TASK BRIEF
Repeat the data word for word and skip the pictures.

DATA EXTRACT

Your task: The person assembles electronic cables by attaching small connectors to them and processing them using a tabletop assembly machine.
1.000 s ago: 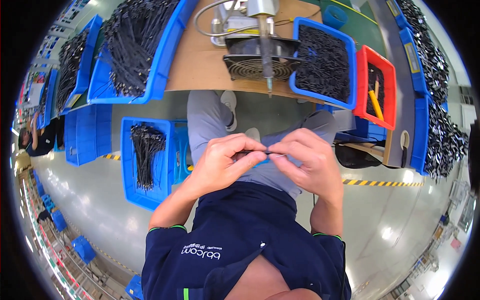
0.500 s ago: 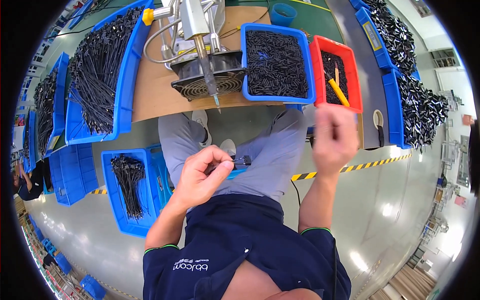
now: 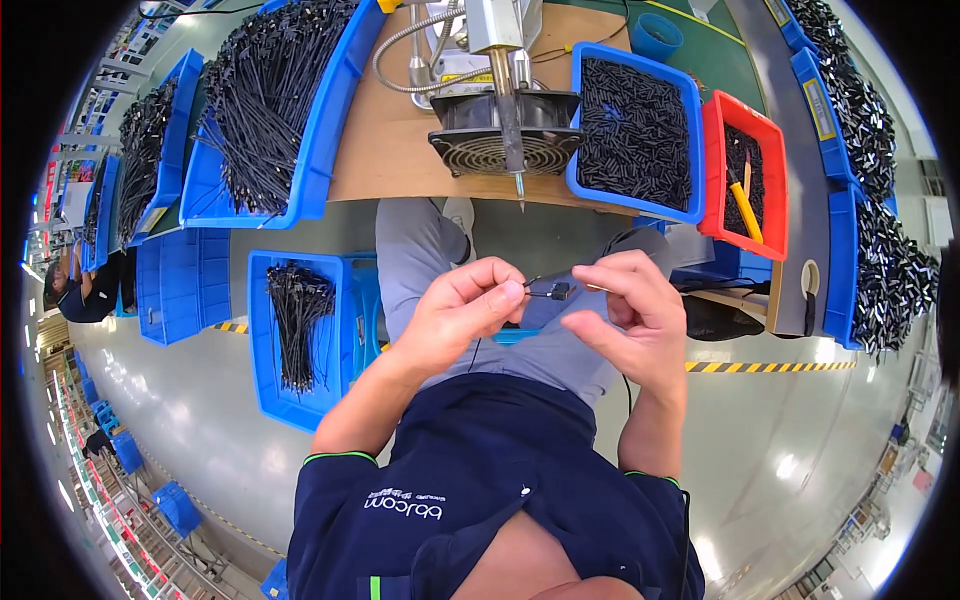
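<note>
My left hand (image 3: 475, 305) pinches a thin black cable between thumb and forefinger. The cable's small black connector (image 3: 562, 291) points right, out past the fingertips. My right hand (image 3: 640, 315) is raised just to the right of it, thumb and forefinger apart on either side of the connector. Whether any tiny part sits at the curled right fingers is too small to tell. Above both hands, a soldering iron (image 3: 513, 130) hangs tip-down from its stand, in front of a black fan (image 3: 505, 150).
A blue bin of black cables (image 3: 310, 190) stands left on the bench. Right of the fan are a blue tray of small black tubes (image 3: 630, 208) and a red bin (image 3: 715, 150) with a yellow-handled tool (image 3: 745, 212). Below left, another blue bin (image 3: 265, 370) holds bundled cables.
My right hand has come from beside the red bin, in and down to the connector. My left hand still pinches the cable. The view has shifted, so the bench sits further right.
</note>
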The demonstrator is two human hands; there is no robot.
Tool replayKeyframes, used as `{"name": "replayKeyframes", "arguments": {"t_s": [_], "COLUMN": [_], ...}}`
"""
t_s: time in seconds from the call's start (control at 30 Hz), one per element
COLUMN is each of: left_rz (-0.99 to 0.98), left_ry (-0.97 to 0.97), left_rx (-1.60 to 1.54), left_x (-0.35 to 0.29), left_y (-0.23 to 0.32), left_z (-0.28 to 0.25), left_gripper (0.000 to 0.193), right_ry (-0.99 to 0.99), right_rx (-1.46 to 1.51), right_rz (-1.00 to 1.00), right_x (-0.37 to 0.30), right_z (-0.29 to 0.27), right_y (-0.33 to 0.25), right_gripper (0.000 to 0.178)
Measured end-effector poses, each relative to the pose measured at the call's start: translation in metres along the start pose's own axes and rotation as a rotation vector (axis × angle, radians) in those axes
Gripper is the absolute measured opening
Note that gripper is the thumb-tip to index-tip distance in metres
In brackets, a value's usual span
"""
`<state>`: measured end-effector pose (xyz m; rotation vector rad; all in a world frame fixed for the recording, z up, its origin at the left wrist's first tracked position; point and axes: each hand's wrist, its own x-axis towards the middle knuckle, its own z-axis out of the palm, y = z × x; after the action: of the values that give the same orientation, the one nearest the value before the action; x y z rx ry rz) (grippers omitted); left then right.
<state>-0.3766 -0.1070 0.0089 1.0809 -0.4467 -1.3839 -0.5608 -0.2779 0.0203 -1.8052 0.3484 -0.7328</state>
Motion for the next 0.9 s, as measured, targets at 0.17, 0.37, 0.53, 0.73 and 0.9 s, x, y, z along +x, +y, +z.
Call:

ANSWER BOX
Your task: The person assembles electronic cables by attaching small connectors to them and processing them using a tabletop assembly machine.
1.000 s ago: 
0.500 s ago: 
now: 
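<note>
My left hand (image 3: 475, 305) pinches a thin black cable between thumb and forefinger. The cable's small black connector (image 3: 562, 291) points right, out past the fingertips. My right hand (image 3: 640, 315) is raised just to the right of it, thumb and forefinger apart on either side of the connector. Whether any tiny part sits at the curled right fingers is too small to tell. Above both hands, a soldering iron (image 3: 513, 130) hangs tip-down from its stand, in front of a black fan (image 3: 505, 150).
A blue bin of black cables (image 3: 310, 190) stands left on the bench. Right of the fan are a blue tray of small black tubes (image 3: 630, 208) and a red bin (image 3: 715, 150) with a yellow-handled tool (image 3: 745, 212). Below left, another blue bin (image 3: 265, 370) holds bundled cables.
My right hand has come from beside the red bin, in and down to the connector. My left hand still pinches the cable. The view has shifted, so the bench sits further right.
</note>
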The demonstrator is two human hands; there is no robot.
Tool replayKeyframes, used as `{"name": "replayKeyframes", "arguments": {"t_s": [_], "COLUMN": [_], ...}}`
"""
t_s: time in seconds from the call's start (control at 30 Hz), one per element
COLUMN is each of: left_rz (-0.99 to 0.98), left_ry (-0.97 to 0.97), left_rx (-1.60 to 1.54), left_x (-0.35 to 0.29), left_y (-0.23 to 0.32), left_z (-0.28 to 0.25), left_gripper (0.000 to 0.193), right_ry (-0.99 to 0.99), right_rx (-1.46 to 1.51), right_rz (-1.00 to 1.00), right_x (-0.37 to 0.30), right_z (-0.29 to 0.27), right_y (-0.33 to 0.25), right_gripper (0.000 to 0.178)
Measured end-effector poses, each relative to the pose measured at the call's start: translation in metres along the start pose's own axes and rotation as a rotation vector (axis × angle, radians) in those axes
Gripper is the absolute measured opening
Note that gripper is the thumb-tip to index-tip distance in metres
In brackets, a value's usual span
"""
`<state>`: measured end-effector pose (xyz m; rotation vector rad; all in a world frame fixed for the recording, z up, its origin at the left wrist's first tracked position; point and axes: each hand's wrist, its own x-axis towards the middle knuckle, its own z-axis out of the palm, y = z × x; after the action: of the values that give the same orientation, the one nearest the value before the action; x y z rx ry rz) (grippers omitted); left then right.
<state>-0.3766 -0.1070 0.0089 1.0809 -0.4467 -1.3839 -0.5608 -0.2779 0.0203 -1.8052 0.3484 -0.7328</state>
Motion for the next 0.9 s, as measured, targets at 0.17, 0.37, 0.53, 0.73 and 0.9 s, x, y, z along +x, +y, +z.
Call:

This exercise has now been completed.